**EXERCISE DESCRIPTION:** The copy you give must match the listing below exactly and contain no pictures.

**DATASET CONTENT:**

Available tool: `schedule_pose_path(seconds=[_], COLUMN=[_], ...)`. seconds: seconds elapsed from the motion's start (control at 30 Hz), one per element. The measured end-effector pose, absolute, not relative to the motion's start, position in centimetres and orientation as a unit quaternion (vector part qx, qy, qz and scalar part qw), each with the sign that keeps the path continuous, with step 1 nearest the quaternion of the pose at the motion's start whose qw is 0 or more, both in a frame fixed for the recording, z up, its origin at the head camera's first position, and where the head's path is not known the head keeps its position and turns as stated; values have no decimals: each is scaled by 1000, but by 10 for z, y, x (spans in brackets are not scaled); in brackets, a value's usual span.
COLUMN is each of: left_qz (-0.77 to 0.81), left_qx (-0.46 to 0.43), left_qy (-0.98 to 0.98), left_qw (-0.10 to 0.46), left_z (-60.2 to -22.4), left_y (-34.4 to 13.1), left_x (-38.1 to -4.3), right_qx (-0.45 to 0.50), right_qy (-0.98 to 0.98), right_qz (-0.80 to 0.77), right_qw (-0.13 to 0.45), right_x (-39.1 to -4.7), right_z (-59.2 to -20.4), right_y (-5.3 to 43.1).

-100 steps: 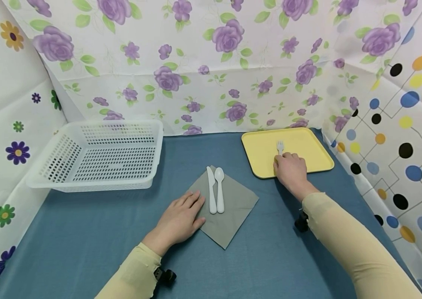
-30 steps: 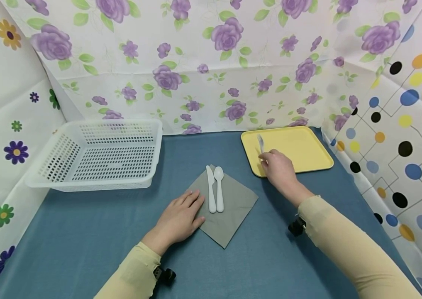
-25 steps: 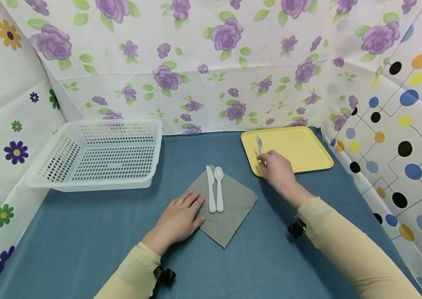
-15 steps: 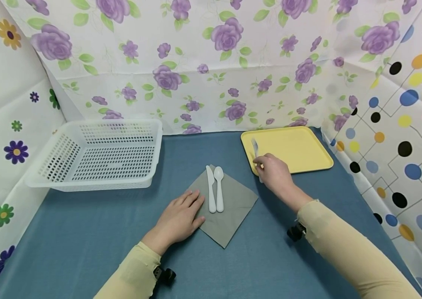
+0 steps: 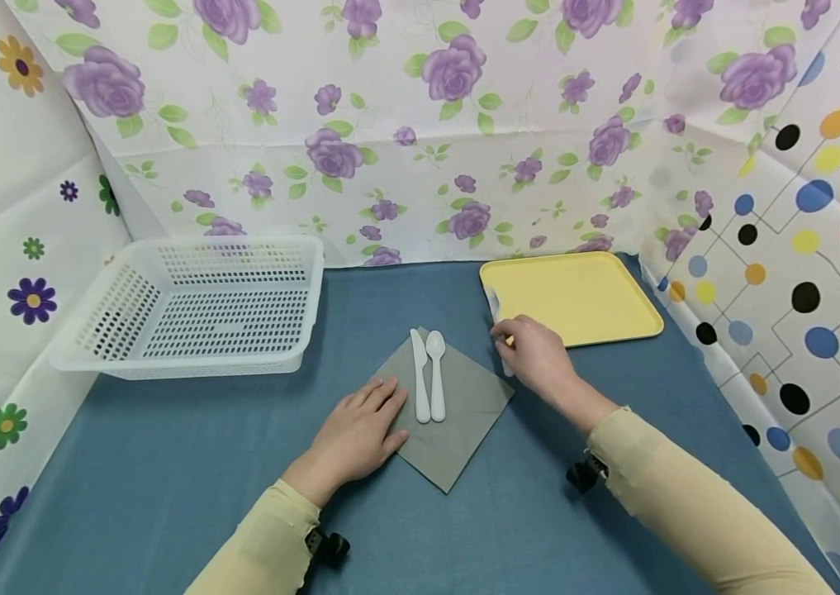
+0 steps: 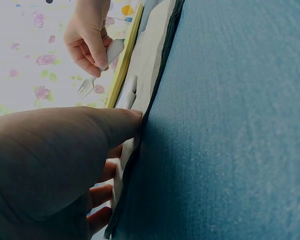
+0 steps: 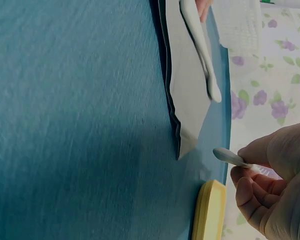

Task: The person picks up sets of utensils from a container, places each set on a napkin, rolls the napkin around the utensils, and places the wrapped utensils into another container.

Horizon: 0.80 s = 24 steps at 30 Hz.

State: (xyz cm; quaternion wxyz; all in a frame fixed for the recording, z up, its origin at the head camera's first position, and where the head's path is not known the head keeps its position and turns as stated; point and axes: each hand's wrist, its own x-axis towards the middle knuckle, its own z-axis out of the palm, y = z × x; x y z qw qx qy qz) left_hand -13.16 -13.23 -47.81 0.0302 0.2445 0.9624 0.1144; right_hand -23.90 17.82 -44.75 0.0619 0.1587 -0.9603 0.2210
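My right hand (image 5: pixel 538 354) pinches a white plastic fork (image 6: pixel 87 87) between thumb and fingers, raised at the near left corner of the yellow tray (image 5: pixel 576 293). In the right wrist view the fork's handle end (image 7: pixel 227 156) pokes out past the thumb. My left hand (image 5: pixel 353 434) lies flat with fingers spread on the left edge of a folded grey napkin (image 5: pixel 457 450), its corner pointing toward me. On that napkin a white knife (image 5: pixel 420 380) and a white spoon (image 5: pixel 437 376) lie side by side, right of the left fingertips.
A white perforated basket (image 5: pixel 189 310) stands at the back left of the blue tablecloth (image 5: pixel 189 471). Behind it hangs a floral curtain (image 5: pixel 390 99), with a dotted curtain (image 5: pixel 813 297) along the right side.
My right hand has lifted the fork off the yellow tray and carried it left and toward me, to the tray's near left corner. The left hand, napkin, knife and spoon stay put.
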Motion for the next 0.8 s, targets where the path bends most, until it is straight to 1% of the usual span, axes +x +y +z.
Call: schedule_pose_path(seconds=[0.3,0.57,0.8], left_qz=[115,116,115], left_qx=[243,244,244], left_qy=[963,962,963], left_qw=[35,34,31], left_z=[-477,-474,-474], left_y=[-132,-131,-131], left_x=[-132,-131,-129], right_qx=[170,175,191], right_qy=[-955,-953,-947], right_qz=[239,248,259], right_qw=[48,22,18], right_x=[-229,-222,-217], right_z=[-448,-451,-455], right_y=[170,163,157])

**PROBLEM SOLUTION:**
Available tool: `schedule_pose_path(seconds=[_], COLUMN=[_], ...)`. seconds: seconds elapsed from the motion's start (control at 30 Hz), one per element. The measured end-effector pose, absolute, not relative to the motion's start, position in centimetres and orientation as a unit quaternion (vector part qx, qy, qz and scalar part qw), each with the sign that keeps the path continuous, with step 1 nearest the quaternion of the pose at the motion's start whose qw is 0 or more, both in a frame fixed for the recording, z up, its origin at the head camera's first position, and where the head's path is not known the head keeps its position and turns as stated; values have no decimals: each is scaled by 1000, but by 10 for z, y, x (spans in brackets are not scaled); in brackets, a value's usual span.
COLUMN is each of: left_qz (-0.77 to 0.81), left_qx (-0.46 to 0.43), left_qy (-0.98 to 0.98), left_qw (-0.10 to 0.46), left_z (-60.2 to -22.4), left_y (-34.4 to 13.1), left_x (-38.1 to -4.3), right_qx (-0.45 to 0.50), right_qy (-0.98 to 0.98), right_qz (-0.80 to 0.77), right_qw (-0.13 to 0.45), right_x (-39.1 to -4.7), right_z (-59.2 to -20.4), right_y (-5.3 to 43.1).

-100 steps: 
-30 steps: 
-25 steps: 
-15 steps: 
+0 steps: 
+0 steps: 
+0 steps: 

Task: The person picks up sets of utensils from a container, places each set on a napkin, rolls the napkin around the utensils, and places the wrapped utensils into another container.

Horizon: 0.80 s = 24 steps at 30 Hz.

State: (xyz cm; quaternion wxyz; all in a frame fixed for the recording, z up, its origin at the head camera's first position, and where the head's path is not known the head keeps its position and turns as stated; point and axes: each hand's wrist, its own x-axis towards the middle knuckle, its own z-axis out of the palm, y = z × x; x y z qw qx qy qz) left_hand -13.16 -13.23 -47.81 0.0302 0.2445 0.9624 0.1144; right_hand -23.90 17.82 -44.75 0.0619 0.1587 -0.9603 0.2210
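My right hand (image 5: pixel 538 354) pinches a white plastic fork (image 6: pixel 87 87) between thumb and fingers, raised at the near left corner of the yellow tray (image 5: pixel 576 293). In the right wrist view the fork's handle end (image 7: pixel 227 156) pokes out past the thumb. My left hand (image 5: pixel 353 434) lies flat with fingers spread on the left edge of a folded grey napkin (image 5: pixel 457 450), its corner pointing toward me. On that napkin a white knife (image 5: pixel 420 380) and a white spoon (image 5: pixel 437 376) lie side by side, right of the left fingertips.
A white perforated basket (image 5: pixel 189 310) stands at the back left of the blue tablecloth (image 5: pixel 189 471). Behind it hangs a floral curtain (image 5: pixel 390 99), with a dotted curtain (image 5: pixel 813 297) along the right side.
My right hand has lifted the fork off the yellow tray and carried it left and toward me, to the tray's near left corner. The left hand, napkin, knife and spoon stay put.
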Motion for the next 0.8 s, targets where the path bends most, until it is straight to 1% of the usual span, axes +x +y +z.
Call: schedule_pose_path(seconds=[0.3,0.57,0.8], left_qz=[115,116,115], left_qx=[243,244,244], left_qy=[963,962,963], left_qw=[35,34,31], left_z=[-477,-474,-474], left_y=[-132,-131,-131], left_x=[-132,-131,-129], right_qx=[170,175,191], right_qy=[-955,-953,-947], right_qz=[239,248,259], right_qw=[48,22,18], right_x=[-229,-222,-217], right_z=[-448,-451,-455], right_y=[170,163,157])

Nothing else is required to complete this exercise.